In a recent decision, the Supreme Court of Canada ("SCC") has expanded the scope for constructive taking (also called de facto expropriation) claims. They have removed the requirement to show that a government has actually acquired a proprietary interest in the relevant land whose development rights the they impair. It has been replaced with the much broader category of demonstrating that the government has obtained an ‘advantage' short of a true beneficial interest.

In Annapolis Group Inc. v Halifax Regional Municipality, 2022 SCC 36 (“Annapolis”), a developer had sought to develop its lands since 2007, making multiple attempts which were ultimately refused. The municipality had, since 2006, adopted a 25-year planning strategy which reserved a portion of the relevant lands for a future park. This prevented serviced development of the lands without a municipal resolution. Annapolis sued, alleging a constructive taking, on the basis that the municipality intended never to allow it to use its land other than as a park. 

The municipality sought summary dismissal on the basis that there had been no “acquisition of a beneficial interest” by the municipality, required by the previous leading case, Canadian Pacific Railway Co. v. Vancouver (City), 2006 SCC 5, [2006] 1 S.C.R. 227 (“CPR”), and no removal of all reasonable uses for the lands, which could still be used as a park. 

Annapolis won at the SCC in a decision that, while purporting only to clarify the CPR test, very significantly expands the scope of what constitutes a constructive expropriation, hopefully enhancing the ability of property owners affected by governmental regulatory takings to claim compensation.

At the heart of the court's decision is the replacement of the traditional need to prove government has acquired an actual beneficial interest in the land whose use is regulated, with the need only to show government acquires an advantage or benefit.

This will presumably make it much easier for property owners whose development rights were curtailed by down-zoning or other regulations for park, watershed or other governmental purpose, to claim compensation.

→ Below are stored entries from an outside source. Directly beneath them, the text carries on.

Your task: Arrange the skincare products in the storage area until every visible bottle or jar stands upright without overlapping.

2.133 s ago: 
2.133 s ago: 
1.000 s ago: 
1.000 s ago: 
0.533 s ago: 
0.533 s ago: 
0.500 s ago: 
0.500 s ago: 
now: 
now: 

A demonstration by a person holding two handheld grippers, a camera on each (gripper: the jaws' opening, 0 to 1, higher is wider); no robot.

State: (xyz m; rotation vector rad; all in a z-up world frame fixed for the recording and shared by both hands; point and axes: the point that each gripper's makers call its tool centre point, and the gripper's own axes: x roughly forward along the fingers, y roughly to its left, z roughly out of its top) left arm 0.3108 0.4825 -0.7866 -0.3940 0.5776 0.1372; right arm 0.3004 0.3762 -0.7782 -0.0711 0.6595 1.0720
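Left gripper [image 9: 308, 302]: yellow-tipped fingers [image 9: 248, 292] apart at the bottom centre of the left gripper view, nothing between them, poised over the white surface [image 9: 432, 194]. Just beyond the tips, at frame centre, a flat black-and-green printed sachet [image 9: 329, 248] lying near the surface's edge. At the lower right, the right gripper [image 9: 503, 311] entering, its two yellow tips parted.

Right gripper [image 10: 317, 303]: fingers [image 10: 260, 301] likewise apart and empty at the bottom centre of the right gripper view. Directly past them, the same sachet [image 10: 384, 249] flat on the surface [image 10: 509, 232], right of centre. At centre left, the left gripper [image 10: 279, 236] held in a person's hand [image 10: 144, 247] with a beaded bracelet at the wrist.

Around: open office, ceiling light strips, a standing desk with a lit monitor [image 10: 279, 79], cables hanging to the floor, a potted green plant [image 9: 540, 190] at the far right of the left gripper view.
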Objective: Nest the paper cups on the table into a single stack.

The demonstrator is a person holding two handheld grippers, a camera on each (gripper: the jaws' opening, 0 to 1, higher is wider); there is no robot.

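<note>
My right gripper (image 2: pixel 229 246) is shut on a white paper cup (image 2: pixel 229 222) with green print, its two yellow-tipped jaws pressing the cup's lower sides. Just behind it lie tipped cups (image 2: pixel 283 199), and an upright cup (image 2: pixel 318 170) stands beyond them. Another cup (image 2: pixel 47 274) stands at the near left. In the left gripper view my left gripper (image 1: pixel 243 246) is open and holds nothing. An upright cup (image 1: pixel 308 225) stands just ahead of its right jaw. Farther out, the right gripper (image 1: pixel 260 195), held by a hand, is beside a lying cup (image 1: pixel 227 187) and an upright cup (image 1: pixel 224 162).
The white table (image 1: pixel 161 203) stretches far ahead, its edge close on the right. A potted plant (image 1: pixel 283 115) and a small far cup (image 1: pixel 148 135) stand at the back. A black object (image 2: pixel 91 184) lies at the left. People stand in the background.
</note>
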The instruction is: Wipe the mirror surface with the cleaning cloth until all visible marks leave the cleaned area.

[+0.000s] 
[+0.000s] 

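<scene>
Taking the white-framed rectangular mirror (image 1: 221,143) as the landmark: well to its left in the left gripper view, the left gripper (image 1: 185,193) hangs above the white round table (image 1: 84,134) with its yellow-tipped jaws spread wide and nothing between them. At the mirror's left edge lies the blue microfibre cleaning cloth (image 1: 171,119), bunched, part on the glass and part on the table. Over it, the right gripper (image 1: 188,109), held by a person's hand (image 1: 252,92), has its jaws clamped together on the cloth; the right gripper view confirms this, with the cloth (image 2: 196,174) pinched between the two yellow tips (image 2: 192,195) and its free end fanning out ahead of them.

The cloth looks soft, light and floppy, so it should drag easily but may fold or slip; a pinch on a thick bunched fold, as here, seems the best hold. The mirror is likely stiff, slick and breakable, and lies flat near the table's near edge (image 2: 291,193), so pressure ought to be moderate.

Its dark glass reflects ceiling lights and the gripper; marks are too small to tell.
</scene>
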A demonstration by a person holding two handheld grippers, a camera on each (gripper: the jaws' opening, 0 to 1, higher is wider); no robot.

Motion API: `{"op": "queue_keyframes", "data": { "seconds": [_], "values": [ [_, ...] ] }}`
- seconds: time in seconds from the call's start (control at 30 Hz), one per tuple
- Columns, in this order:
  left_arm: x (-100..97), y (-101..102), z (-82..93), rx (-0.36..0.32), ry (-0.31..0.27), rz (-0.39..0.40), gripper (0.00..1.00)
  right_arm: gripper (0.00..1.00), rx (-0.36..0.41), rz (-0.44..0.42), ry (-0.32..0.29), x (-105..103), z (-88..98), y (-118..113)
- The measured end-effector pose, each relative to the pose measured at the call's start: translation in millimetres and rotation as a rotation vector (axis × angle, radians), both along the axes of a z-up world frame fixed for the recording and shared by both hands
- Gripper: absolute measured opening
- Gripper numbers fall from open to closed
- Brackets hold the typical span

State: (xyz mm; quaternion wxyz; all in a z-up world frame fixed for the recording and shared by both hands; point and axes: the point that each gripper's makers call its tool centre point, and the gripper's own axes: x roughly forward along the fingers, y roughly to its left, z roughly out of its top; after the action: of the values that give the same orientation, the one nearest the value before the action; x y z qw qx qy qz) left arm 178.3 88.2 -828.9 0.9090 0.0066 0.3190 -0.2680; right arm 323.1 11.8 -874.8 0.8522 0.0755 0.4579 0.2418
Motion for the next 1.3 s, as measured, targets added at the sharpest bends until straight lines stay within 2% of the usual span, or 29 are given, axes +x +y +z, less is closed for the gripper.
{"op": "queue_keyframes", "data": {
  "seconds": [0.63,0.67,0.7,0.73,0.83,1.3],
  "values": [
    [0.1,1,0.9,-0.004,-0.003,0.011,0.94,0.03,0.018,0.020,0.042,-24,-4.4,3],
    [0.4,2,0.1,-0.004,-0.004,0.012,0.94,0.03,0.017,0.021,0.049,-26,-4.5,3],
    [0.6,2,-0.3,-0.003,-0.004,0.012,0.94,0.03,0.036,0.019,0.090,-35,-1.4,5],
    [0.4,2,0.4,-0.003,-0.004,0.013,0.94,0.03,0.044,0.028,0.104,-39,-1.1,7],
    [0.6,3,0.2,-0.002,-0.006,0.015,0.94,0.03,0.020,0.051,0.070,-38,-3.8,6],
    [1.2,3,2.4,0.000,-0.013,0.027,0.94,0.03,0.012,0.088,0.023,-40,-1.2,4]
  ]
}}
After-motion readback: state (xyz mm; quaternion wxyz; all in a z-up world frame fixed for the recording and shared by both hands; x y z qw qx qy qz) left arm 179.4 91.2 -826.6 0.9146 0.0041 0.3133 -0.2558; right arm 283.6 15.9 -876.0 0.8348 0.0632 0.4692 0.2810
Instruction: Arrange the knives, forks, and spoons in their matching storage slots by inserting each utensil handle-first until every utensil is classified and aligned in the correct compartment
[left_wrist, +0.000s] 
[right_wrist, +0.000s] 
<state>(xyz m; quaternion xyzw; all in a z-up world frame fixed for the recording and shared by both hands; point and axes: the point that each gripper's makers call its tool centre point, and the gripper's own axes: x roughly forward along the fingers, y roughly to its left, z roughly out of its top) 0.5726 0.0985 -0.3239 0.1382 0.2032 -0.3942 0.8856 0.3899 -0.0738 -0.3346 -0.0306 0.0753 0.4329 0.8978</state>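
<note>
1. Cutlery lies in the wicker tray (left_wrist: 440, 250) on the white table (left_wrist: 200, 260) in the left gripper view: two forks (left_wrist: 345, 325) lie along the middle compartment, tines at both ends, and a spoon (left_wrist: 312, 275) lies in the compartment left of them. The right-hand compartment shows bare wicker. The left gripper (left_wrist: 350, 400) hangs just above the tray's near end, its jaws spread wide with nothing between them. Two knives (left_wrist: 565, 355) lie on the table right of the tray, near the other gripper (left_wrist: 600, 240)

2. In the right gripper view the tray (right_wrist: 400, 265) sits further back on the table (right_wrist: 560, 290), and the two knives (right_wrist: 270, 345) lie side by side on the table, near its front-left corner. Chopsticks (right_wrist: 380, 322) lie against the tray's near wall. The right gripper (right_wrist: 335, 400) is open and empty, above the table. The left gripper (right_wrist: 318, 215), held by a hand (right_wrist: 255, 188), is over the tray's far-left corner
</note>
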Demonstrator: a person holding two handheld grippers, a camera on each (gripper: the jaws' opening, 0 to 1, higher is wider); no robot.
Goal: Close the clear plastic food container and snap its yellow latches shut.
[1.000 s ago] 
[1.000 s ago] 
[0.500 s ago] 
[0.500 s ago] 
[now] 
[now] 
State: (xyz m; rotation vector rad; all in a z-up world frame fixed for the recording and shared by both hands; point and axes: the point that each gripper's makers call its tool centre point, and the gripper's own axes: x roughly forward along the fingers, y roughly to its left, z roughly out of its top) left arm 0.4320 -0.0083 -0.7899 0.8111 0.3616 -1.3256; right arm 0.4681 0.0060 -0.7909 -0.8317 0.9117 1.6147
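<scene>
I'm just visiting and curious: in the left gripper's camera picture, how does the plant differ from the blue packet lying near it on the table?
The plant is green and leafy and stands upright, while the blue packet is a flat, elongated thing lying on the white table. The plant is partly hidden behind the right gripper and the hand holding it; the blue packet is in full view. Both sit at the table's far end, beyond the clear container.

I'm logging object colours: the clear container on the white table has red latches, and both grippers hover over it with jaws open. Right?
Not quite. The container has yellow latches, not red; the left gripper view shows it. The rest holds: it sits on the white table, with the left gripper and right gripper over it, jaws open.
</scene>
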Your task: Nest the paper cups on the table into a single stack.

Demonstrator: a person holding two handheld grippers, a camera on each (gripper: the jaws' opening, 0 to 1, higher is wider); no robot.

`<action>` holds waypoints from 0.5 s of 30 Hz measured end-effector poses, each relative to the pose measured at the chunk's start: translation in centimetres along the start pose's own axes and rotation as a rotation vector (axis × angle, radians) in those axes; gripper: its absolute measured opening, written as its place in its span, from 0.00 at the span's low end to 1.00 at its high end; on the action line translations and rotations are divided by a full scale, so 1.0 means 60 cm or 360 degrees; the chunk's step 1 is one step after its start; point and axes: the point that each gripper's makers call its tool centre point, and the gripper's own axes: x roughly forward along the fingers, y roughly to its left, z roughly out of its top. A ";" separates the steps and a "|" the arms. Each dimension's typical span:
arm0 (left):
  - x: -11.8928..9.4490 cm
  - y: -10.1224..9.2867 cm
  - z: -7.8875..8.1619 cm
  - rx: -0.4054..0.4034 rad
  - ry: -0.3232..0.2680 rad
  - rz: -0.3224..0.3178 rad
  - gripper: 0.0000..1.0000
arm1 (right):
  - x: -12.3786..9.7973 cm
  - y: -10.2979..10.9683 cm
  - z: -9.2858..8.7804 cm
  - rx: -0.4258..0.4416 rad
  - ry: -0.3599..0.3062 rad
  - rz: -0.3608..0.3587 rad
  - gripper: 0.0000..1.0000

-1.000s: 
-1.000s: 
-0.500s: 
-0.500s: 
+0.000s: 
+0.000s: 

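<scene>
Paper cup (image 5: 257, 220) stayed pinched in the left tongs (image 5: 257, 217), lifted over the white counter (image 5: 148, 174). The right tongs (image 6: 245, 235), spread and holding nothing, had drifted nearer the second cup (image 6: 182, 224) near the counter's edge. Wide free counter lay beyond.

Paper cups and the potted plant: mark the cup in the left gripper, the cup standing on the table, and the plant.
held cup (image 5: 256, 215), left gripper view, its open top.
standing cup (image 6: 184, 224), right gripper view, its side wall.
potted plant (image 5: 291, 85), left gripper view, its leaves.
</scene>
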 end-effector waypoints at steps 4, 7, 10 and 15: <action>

We expect there to be significant litigation in the next few years testing the limits of the new ‘advantage' criterion. The SCC has sought to guide this interpretation, noting that to ensure substance over form, a court ought to consider the nature of the governmental action, the nature of the land, historical and current uses, and the substance of the alleged advantage.

Separately, the Annapolis decision confirmed that while the intent of the municipality (here, to ultimately turn the land into a park) was not part of the test, it was a relevant consideration, useful in distinguishing mere regulations in the public interest from constructive takings. Again, this strengthens the position of landowners, introducing a useful evidential tool to show excessive government action.

The content of this article is intended to provide a general guide to the subject matter. Specialist advice should be sought about your specific circumstances.